PetroNeft Resources was down 6.9 per cent to 8 cent. The explorer yesterday said that a vertical pilot hole had been successfully completed at its T-5 well in Tomsk Oblast in Russia.

LONDON

A rise in major mining stocks, coupled with solid US corporate results, enabled Britain’s top equity index to rise off 15-month lows yesterday.

The FTSE 100 index climbed 26.4 points, or 0.4 per cent, to 6,392.7 despite early trading being hit by falling oil prices and more worries about the health of the euro-zone economy.

Lower oil prices helped British Airways owner International Airlines Group to top the FTSE 100 risers' board with a climb of 5 per cent. Shares have been falling as the Ebola crisis has developed, but today climbed 15.5p to 339.6p.

Luxury goods group Burberry dropped 3.7 per cent to 1,425p after it warned that conditions in some of its markets, including China, had worsened during the second quarter.

Mulberry Group tumbled 10 per cent to 675p after the luxury-products maker said it expects full-year earnings to come in "significantly" below projections.

EUROPE European shares were little changed, paring losses in late trading, as carmakers and commodity producers rallied, while investors weighed evidence that Europe’s economic woes are hurting companies’ earnings potential and weakening investor confidence.

Daimler gained 3.7 per cent to €58.79 after the world's third-largest maker of luxury cars said its cash flow from industrial operations had surged about 80 per cent in the third quarter.

Iliad advanced 9.6 per cent to €171.10, its biggest gain in seven months.
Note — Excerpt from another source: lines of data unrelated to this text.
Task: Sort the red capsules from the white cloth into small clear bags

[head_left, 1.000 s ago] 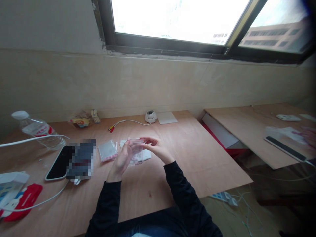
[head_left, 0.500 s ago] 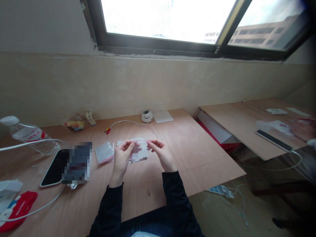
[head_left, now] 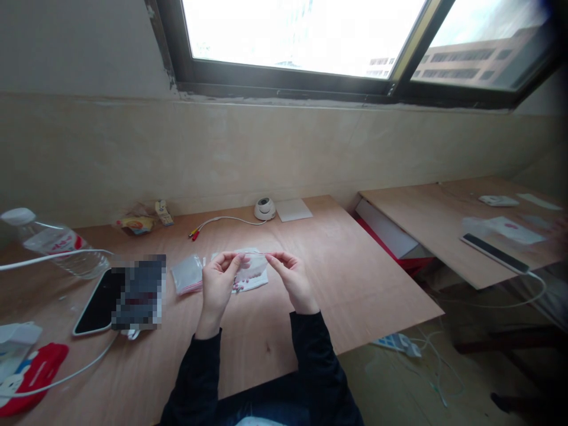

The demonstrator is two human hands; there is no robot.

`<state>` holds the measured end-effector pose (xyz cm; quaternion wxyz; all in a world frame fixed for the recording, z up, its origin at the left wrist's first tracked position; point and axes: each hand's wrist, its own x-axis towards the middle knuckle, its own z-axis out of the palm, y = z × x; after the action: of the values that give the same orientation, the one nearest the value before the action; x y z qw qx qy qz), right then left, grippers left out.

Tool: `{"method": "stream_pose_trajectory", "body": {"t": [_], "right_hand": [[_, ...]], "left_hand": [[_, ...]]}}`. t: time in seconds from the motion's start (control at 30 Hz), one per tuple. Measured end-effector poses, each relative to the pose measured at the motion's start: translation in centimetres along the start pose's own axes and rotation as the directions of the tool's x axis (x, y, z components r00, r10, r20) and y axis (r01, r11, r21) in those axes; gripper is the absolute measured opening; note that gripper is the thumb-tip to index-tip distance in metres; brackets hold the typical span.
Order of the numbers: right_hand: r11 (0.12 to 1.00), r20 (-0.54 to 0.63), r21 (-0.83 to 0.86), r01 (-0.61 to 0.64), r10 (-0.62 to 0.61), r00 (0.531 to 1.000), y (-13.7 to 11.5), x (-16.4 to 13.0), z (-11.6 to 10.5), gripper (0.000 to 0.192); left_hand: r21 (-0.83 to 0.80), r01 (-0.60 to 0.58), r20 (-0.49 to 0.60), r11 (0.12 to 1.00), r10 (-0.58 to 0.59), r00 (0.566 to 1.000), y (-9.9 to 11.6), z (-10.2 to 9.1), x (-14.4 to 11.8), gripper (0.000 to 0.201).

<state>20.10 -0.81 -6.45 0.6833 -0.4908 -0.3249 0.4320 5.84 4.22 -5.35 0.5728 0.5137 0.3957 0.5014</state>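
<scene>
A broad plywood tabletop (head_left: pixel 275 337) fills the lower view, running up to a pale tiled wall under a dark-framed window (head_left: pixel 284 83). Off to the right stands a second plywood table (head_left: pixel 448 231) with a flat black bar (head_left: pixel 494 253) lying on it. On the near table's far left, a clear plastic water bottle with a red label (head_left: pixel 48 241) lies on its side, and just in front of it sits a black smartphone (head_left: pixel 98 302), face up, with a white cable (head_left: pixel 57 255) arching over. At the back edge, a small white dome camera (head_left: pixel 265 208) rests beside a flat white square (head_left: pixel 291 209).

Now to the centre: both hands are raised just above the table. The left hand (head_left: pixel 216 285) and the right hand (head_left: pixel 290 278) each pinch a top corner of a small clear zip bag with a red seal strip (head_left: pixel 254 264), thumbs and forefingers closed tight on it, the bag stretched between them. Underneath lie more little bags (head_left: pixel 251 283), and a separate clear packet (head_left: pixel 188 274) sits just left of the left hand.
</scene>
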Motion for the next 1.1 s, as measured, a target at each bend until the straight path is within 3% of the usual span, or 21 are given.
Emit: {"method": "stream_pose_trajectory", "body": {"t": [0.27, 0.57, 0.9, 1.1], "right_hand": [[0.998, 0.031, -0.064, 0.026, -0.024, 0.999, -0.6, -0.5, 0.3, 0.022], [0.999, 0.011, -0.040, 0.028, -0.027, 1.000, -0.5, -0.5, 0.5, 0.022], [0.996, 0.010, -0.083, 0.030, -0.029, 1.000, -0.9, -1.0, 0.9, 0.025], [0.998, 0.039, -0.066, -0.022, 0.025, 0.999, -0.9, -1.2, 1.1, 0.028]], "left_hand": [[-0.007, -0.008, -0.026, 1.000, 0.008, 1.000, 0.3, 0.1, -0.1, 0.024], [0.081, -0.012, 0.126, 0.997, 0.002, 0.992, 1.2, 0.6, -0.8, 0.020], [0.158, -0.082, 0.062, 0.984, 0.073, 0.995, 1.3, 0.6, -0.8, 0.018], [0.202, -0.117, 0.109, 0.972, 0.096, 0.989, 1.6, 0.8, -0.9, 0.017]]}}
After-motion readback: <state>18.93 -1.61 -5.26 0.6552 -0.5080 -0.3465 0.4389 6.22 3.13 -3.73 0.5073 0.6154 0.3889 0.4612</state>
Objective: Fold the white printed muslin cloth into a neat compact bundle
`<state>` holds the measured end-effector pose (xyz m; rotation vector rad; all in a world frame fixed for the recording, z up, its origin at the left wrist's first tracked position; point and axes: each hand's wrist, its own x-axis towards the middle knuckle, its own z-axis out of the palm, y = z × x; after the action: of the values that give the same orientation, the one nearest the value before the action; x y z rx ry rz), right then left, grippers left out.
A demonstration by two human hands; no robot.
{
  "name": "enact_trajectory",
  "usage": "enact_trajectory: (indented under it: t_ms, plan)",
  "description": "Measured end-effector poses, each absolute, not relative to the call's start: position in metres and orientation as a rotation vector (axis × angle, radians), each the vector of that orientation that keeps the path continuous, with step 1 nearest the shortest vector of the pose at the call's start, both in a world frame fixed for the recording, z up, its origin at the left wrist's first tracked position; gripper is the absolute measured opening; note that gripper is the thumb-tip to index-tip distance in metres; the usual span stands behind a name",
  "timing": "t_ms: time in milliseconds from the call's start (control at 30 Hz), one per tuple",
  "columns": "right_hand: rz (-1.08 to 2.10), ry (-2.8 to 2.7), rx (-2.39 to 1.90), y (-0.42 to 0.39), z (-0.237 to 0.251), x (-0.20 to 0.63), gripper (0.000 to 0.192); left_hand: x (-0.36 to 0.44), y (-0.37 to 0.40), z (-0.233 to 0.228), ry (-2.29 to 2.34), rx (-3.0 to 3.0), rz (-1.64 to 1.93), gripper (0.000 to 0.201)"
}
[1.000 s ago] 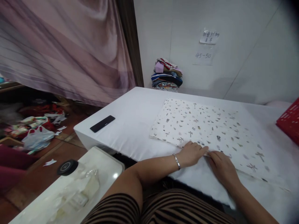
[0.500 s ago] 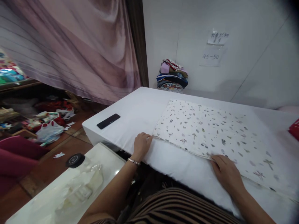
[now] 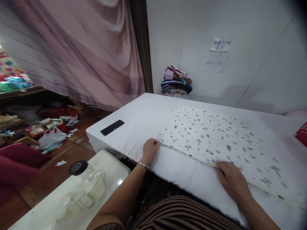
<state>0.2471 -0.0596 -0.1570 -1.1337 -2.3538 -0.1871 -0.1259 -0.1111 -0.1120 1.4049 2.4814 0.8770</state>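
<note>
A white cloth [image 3: 201, 131] printed with small palm trees and leaves lies flat on the white-covered table [image 3: 141, 113]. Its near edge shows stacked layers, so it looks folded. My left hand [image 3: 150, 150], with a bracelet at the wrist, is closed on the cloth's near left corner. Further right along the same edge, my right hand [image 3: 232, 177] has its fingers curled and the thumb tucked under, gripping the edge. The undersides of the fingers of both hands are partly hidden.
A black phone [image 3: 112, 127] lies at the table's left end. Folded fabrics [image 3: 177, 81] are stacked by the wall. A white side table [image 3: 105, 159] at lower left holds a jar with a black lid [image 3: 78, 167] and clear plastic packaging [image 3: 82, 199]. A red object [image 3: 302, 134] sits at right.
My left hand has shifted slightly right, closer over the cloth's corner. The right hand stays at the near edge. The whole view has tilted a little, so things appear slightly lower.
</note>
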Motion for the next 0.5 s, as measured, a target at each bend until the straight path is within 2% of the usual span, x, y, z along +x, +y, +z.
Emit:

The Paris-based telecoms provider abandoned a plan to buy a majority stake in T-Mobile US after an improved bid was spurned by the wireless carrier's owner, Deutsche Telekom.

The Stoxx Europe 600 Index slipped less than 0.1 per cent to 321.53 at the close of trading, after earlier losing as much as 1.4 per cent. Germany’s DAX index rose 0.2 per cent; France’s CAC 40 Index climbed 0.2 per cent.

US

US stocks rose in early trading yesterday, rebounding after the S&P 500’s worst three-day drop since November 2011, as bullish investors hoped a solid earnings season would ease global growth concerns.

Citigroup, up 3.2 per cent to $51.48, was a top boost to the benchmark S&P index after the bank posted better-than-expected quarterly results and said it would pull out of consumer banking in 11 markets.

But JPMorgan Chase shares lost 1.1 per cent to $57.54 after the biggest US bank posted third-quarter earnings.

Wells Fargo, the fourth-largest US bank, lost 1.6 per cent to $49.39 after its results.

Johnson & Johnson shares lost 1.3 per cent to $97.82.